# Bucket-less Water Changes



## Christos Ioannou (28 Jan 2015)

In my previous setup I struggled with buckets and hoses to make the necessary water changes. Such was the struggling that it finally got the best of me and so I did not follow the necessary WC regime I should. Not to forget the foul taste of aquarium water too 

I knew of the python water changer system that was advertised to make life much easier. But I did not want to spend that money. Educated from various resources in the internet, here’s what I ended up doing. Materials used are readily available in any home depot.

_This idea worked because the tank sits at a higher level than a nearby water faucet which is 3 - 4 meters away from the tank._
_


 
_​*Bill of materials
*
1. Quick-fit tap connector


 
This part connects to the nearby faucet. Top part is threaded, and has both male and female threads.​
2. Y-faucet connector



This part has taps on each leg. You can open and close the taps to achieve the suction effect and start draining the tank. Then you can adjust those to refill the tank. This part screws in to the quick-fit tap connector.​3. Hose, to the desired length.



This needs to connect to output of *B-tap*, on *Y-faucet connector *​4. Two Plastic clamps



Used to securely clamp the hose on tank rim / hood​*Process
*
*Step 1* Connect the *Quick-fit tap connector (1) *to the nearby faucet, and the *Y-faucet connector (2) *to the *Quick-fit tap connector (1)*. Then, attach *hose (3)* to* B-tap of Y-faucet connector (2). *Secure the other end of the *hose (3)* on tank rim / hood with the *plastic clamps (4)*. Hose should be submerged to desired depth. This needs to sit ABOVE the height of the nearby faucet.

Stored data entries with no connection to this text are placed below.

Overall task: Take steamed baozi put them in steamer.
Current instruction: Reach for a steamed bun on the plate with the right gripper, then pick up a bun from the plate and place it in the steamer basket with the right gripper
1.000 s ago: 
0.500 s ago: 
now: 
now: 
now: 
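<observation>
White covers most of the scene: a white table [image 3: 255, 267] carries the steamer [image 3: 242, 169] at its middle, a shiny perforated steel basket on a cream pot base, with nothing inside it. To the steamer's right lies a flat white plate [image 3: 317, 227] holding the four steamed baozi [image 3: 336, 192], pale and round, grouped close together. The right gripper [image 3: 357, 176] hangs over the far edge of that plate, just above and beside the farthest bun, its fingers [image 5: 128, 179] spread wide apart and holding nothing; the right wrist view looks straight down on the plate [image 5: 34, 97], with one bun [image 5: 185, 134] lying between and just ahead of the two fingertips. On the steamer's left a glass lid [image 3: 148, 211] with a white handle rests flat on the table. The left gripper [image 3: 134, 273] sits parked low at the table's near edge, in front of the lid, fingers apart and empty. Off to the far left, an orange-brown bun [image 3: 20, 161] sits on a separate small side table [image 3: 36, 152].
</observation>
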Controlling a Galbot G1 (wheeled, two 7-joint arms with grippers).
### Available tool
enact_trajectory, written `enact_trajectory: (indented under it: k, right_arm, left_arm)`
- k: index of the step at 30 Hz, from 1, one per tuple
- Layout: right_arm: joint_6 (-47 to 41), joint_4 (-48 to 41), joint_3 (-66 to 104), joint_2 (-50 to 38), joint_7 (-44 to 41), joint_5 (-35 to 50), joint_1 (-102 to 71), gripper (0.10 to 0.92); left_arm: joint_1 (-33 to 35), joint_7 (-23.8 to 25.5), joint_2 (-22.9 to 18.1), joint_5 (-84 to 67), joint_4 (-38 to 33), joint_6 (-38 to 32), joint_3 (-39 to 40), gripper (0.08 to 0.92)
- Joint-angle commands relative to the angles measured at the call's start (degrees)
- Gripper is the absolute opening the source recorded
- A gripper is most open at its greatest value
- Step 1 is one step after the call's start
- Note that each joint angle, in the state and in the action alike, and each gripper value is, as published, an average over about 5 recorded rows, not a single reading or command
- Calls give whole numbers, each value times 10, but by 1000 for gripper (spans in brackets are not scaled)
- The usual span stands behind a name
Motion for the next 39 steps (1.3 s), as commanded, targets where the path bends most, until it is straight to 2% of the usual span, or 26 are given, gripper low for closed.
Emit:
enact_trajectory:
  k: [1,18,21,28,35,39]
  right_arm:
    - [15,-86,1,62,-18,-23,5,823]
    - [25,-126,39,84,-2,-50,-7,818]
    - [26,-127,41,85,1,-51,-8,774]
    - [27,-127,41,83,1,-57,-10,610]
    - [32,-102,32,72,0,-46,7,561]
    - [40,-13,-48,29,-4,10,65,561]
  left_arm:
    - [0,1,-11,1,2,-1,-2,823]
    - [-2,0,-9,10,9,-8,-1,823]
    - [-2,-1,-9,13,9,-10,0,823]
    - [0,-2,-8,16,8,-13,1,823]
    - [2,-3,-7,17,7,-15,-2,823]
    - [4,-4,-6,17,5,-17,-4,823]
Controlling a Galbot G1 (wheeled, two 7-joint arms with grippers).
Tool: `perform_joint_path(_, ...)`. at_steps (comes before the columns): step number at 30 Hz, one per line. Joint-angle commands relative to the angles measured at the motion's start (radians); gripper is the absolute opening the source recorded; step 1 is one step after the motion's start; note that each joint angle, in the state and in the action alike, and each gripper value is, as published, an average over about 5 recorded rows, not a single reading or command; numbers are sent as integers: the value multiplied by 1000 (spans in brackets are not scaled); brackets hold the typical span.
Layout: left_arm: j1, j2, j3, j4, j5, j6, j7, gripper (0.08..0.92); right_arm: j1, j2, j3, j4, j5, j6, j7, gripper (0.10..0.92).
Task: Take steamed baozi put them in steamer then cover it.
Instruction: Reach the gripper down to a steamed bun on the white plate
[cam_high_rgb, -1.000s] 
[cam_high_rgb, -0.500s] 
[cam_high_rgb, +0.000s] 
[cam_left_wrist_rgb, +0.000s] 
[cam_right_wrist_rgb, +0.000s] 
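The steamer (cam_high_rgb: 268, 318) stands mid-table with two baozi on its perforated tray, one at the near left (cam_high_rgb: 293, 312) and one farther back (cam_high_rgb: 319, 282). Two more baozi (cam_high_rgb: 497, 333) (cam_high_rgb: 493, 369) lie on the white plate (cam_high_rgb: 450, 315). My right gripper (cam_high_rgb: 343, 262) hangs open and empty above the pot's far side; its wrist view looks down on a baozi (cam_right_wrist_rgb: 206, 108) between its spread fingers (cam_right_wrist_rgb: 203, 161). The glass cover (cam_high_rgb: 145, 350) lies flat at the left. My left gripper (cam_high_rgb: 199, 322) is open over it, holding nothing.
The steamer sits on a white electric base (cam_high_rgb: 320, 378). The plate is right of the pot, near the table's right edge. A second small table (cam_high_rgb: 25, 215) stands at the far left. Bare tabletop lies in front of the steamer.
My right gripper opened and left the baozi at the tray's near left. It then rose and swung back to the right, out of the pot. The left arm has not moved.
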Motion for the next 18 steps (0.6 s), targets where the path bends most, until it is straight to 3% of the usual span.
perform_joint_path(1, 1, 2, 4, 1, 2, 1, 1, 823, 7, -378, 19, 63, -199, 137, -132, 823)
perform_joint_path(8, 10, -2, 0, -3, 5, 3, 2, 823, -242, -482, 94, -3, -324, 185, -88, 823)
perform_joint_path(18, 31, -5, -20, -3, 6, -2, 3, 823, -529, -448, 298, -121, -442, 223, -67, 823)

*Step 2* To prime the process, turn *OFF tap-A*, turn *ON tap-B*. Now, *gently turn on* the water faucet. *[tap-A:OFF, tap-B:ON, faucet:ON] *Do not turn water faucet to full open, only a bit. This will force water in the tank. You will be seeing air bubbles pushed out of the hose. When no more bubbles come out of the hose (does not take long), it means that the hose this is now full with water, so you proceed to step3.

*Step 3 Turn off *water faucet. Turn *ON tap-A *and watch the tank being drained! *[tap-A:ON, tap-B:ON, faucet:OFF] *This is caused from the suction created in the full hose, due to the gravity. That's why your tank should sit above the water faucet for this to work.

*Step 4* You can freely move the water hose in the tank to collect debris. You can also pause the draining by simply shutting off *tap-B*. To resume, simply reopen *tap-B*.

*Step 5* Draining will stop when the hose end is above the water surface OR when you manually stop it (see 4 above)

*Step 6* To *refill the tank, turn off tap-A, turn on tap-B, turn on water faucet [tap-A:OFF, tap-B:ON, faucet:ON]  
*
*Step 7* Once tank is refilled, turn off water faucet. *[tap-A:ON, tap-B:ON, faucet:OFF]*. Start rolling hose (making sure you are holding its open end higher than water faucet level) until all water is drained from the hose. 

*Step 8* Disconnect equipment.

9. Done, hopefully 0 spills on the floor.

Hope someone finds this useful!


----------



## allan angus (28 Jan 2015)

great step by step thanks  for any americans looking at this try typing 'water bed fill empty kit' into amozan its around the 5 to 6 dollar mark ! but i cant find a supplyer in the uk


----------



## NathanG (31 Dec 2015)

allan angus said:


> great step by step thanks  for any americans looking at this try typing 'water bed fill empty kit' into amozan its around the 5 to 6 dollar mark ! but i cant find a supplyer in the uk



I'm considering one of these as the aqueon one i got from amazon leaks like hell and doesn't screw on using a hozelock tap adapter. http://www.ebay.co.uk/itm/Waterbed-...836990?hash=item3ab7727dbe:g:h50AAOSwt6ZWVgGI


----------



## freelanderuk (16 Jan 2016)

NathanG said:


> I'm considering one of these as the aqueon one i got from amazon leaks like hell and doesn't screw on using a hozelock tap adapter. http://www.ebay.co.uk/itm/Waterbed-...836990?hash=item3ab7727dbe:g:h50AAOSwt6ZWVgGI


I have used one of these from eBay and it's a lot slower draining than the aqueon ,would be OK for a small tank but on my 5ft it took quite a while so I went back to the aqueon, I use white ptfe plumbers tape on the aqueon joints to help with the leaks


----------



## NathanG (16 Jan 2016)

freelanderuk said:


> I have used one of these from eBay and it's a lot slower draining than the aqueon ,would be OK for a small tank but on my 5ft it took quite a while so I went back to the aqueon, I use white ptfe plumbers tape on the aqueon joints to help with the leaks



I considered ptfe but i get a major leaking spray from the 360 twisty joint that cant be taped. I've just scrapped it and drain out my window then fill via a hozelock tap adapter.


----------